The largest office project in the Hartford market in 20 years is on a fast-track pace to open in October when the Connecticut headquarters for ING, the Dutch-based financial services company, moves into its new offices.

 The 475,000-sq-ft, $100 million building, which will include sophisticated sustainable lighting and building automation systems, is under construction in Windsor, Conn., 12 mi north of the company’s present quarters in Hartford. Construction began in May 2005 and it topped out in December.

The company moved to Hartford in 2000 when it purchased Aetna Inc.’s retirement services business. But its lease on the so-called Tower Building on Farmington Avenue, physically connected to Aetna’s headquarters, expires at the end of this year and ING had chosen not to exercise an option to extend the lease another 18 months.

“Our first choice was to stay in Hartford,” but none of the sites worked out, says ING spokesman Philip Margolis. It considered moving across the Connecticut River to Rentschler Field in East Hartford, a deal that would have included a $25 million incentive package from the state, but with pressure to be in new quarters by the end of this year, that site also didn’t work, Margolis adds.

So it turned to a 93-acre site off Day Hill Road, with easy access to Interstate 91 and Bradley International Airport in Windsor. The decision to stay in near Hartford was a boost to the region because ING could have moved to Iowa, where it has a major presence, or to Atlanta, where its U.S. headquarters are based. The Connecticut unit is the company’s largest division in the U.S. 

“ING’s corporate commitment to invest in a new state-of-the-art facility in Windsor is a clear expression of confidence by this formidable international company,” said R. Nelson “Oz” Griebel, president and CEO of MetroHartford Alliance, the local chamber of commerce. “It not only represents a significant economic contribution to the state and region, but with 2,000 jobs and the prospect for additional job growth, it is a testament to the quality of our workforce.”

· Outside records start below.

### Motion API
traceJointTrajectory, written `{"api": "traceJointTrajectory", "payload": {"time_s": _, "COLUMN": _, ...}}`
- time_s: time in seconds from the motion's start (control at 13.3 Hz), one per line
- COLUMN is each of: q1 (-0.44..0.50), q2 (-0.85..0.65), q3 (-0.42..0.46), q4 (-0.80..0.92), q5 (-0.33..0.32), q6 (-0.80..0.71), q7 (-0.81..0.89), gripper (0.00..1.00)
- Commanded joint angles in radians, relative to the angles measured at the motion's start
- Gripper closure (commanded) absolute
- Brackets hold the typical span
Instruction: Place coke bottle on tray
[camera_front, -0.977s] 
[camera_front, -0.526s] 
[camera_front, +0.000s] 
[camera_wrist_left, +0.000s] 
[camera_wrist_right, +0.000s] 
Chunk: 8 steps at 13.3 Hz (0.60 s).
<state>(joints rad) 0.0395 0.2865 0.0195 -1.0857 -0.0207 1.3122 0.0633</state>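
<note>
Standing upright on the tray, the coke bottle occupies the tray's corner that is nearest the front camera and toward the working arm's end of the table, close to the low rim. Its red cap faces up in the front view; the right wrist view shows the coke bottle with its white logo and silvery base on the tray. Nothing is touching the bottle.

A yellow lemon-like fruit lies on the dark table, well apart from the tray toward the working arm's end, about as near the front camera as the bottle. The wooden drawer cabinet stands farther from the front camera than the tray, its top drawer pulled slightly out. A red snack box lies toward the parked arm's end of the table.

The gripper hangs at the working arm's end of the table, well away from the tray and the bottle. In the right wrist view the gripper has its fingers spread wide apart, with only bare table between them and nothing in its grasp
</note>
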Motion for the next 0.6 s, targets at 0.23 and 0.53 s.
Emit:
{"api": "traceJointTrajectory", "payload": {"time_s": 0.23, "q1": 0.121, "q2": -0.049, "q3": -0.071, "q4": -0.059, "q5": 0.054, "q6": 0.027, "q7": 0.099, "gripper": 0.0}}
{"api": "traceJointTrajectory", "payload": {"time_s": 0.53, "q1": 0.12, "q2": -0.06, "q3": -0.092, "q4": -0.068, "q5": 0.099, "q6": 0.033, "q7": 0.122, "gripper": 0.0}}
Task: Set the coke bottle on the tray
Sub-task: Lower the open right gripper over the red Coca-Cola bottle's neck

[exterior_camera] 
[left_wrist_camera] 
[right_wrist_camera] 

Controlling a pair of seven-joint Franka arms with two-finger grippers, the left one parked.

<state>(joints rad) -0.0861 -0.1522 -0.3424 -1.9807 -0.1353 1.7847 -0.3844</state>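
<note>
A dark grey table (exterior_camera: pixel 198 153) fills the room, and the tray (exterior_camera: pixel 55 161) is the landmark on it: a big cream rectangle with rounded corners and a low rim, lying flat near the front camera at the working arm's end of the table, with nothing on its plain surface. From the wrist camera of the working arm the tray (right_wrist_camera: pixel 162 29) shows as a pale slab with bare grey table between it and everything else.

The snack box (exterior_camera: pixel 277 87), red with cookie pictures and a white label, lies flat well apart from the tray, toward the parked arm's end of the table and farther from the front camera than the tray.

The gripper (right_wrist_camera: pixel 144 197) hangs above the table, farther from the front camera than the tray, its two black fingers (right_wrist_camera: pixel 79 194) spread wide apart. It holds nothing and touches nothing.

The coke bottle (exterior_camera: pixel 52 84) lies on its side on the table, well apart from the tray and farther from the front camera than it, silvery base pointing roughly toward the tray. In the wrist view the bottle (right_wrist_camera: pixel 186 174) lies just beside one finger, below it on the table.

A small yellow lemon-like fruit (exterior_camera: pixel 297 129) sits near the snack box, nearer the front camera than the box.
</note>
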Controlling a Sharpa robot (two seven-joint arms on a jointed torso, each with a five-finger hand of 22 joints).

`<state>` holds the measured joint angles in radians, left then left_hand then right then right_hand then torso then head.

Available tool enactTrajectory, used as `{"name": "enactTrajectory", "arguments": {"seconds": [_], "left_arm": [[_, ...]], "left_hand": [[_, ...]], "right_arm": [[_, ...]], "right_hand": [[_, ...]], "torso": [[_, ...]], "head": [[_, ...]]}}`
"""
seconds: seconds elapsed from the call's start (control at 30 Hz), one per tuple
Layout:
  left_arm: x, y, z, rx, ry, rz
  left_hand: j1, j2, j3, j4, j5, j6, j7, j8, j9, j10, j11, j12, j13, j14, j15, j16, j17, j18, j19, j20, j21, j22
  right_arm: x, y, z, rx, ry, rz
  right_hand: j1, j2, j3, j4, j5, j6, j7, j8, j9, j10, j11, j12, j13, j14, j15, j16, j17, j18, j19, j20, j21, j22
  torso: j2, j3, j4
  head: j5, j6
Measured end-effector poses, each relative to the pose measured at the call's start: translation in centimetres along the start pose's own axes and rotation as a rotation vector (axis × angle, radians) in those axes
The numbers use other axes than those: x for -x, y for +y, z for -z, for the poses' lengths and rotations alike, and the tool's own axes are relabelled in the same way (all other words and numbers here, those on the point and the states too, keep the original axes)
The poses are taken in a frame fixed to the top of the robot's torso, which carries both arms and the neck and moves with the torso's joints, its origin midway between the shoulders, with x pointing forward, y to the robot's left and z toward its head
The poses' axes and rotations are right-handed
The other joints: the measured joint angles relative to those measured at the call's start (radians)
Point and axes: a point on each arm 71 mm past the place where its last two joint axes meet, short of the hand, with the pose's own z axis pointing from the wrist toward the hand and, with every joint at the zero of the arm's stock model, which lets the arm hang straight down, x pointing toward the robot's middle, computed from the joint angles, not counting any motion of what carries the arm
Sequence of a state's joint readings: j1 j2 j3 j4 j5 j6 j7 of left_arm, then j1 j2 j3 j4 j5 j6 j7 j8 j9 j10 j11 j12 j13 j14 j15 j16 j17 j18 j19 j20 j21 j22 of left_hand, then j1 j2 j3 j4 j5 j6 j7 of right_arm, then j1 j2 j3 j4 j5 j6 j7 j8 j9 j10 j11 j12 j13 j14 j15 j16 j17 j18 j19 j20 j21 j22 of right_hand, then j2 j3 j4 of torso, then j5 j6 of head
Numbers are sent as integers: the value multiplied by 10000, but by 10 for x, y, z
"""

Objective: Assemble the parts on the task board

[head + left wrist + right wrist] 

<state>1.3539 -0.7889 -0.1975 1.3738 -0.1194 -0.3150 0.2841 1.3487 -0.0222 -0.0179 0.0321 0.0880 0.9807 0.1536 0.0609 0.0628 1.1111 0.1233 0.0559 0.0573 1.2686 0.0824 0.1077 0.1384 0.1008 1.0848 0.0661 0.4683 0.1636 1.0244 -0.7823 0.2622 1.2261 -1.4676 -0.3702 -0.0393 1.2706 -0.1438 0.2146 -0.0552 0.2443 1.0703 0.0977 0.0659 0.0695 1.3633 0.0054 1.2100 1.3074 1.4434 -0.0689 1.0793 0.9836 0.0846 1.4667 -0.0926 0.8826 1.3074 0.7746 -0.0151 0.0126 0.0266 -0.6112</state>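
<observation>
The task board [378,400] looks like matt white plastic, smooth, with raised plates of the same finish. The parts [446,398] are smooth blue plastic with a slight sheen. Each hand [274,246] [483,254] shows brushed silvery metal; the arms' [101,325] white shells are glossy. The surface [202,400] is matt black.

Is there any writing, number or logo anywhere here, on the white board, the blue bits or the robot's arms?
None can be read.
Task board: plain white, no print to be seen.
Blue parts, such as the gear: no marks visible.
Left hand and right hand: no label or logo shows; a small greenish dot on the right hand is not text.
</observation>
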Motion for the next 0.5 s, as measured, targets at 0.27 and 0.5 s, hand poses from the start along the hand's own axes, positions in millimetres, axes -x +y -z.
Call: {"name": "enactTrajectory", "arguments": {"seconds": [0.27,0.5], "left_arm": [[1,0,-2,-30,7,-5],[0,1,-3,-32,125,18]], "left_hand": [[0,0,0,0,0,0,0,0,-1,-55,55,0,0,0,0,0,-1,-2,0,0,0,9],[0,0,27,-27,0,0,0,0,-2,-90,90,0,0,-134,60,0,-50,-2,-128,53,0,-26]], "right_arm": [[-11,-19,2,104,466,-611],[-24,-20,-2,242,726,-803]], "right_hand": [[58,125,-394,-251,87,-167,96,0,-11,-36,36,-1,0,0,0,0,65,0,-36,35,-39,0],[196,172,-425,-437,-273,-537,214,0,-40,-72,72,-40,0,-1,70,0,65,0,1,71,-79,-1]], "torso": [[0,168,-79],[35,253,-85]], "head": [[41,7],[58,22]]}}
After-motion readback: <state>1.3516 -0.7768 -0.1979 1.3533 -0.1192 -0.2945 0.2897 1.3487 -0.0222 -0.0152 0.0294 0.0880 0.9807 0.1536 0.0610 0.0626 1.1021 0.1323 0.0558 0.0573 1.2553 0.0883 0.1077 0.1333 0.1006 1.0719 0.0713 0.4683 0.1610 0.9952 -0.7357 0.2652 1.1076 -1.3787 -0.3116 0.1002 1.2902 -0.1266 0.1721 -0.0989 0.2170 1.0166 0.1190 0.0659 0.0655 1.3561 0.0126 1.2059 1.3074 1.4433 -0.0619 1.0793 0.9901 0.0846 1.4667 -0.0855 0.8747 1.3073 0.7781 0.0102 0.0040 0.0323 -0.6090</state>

Designed by Apagnolo/Gisness & Associates of Boston, the four-story building of glass and limestone-colored concrete will house not only the 2,000 workers, but has enough space for 500 more. Trammell Crow of Boston is acting as owner’s representative and the general contractor is John Moriarty & Associates, a Winchester, Mass., firm that has Unionville, Conn., offices.

Though ING is not seeking LEED certification, the building will have energy-efficient heating and cooling systems, water-conserving plumbing, and a fully automated lighting system featuring daylight harvesting, which minimizes electrical consumption and uses daylight as a main source of illumination. Part of ING’s corporate policy is to reduce or offset its global CO2 emissions by 30% each year through 2008 compared to its emission levels in 2005.

The building is divided into three parts, anchored by a central section that features a two-story atrium flanked by two wings. Besides a fitness center, the building includes an employee cafeteria with a 20-ft-high ceiling on the top-floor space. The site includes surface parking with 2,200 spaces.

ING received a five-year break on property taxes from Windsor and is negotiating a package of incentives from Connecticut’s state government. 

Key Players 

Owner: ING, Atlanta; Owner’s Representative: Trammell Crow, Boston; Architect: Apagnolo/Gisness & Associates, Boston; General Contractor: John Moriarty & Associates, Unionville, Conn.